EXERCISE BRIEF:
Look over the listing below and work out how many lines have the word "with". Write only that number.

PROVIDED DATA:

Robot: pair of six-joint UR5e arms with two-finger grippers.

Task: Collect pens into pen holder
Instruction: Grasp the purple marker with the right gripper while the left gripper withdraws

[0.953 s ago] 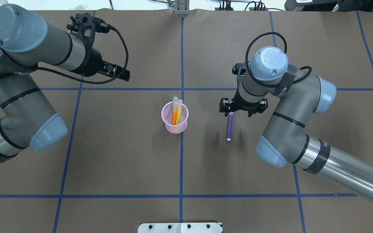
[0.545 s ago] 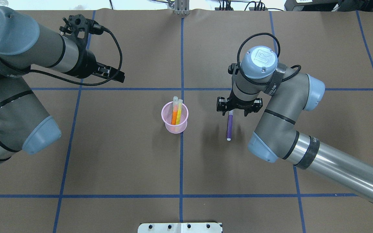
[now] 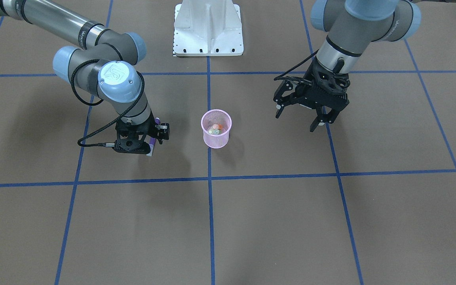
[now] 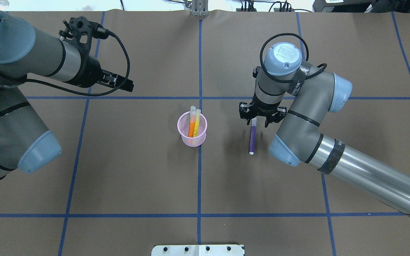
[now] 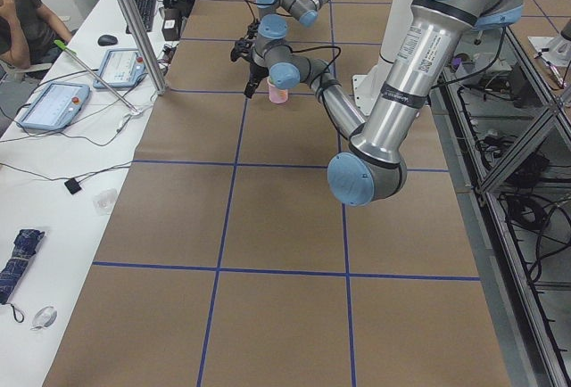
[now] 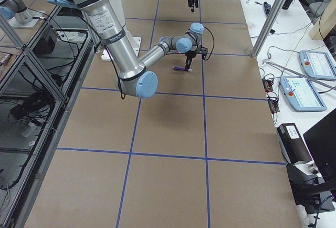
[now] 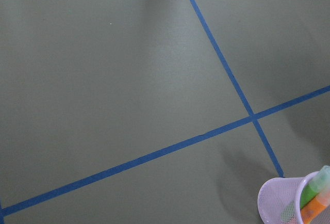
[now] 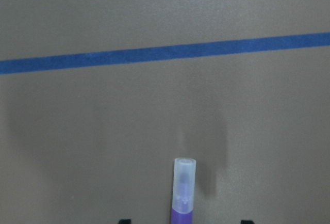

EXERCISE SOLUTION:
2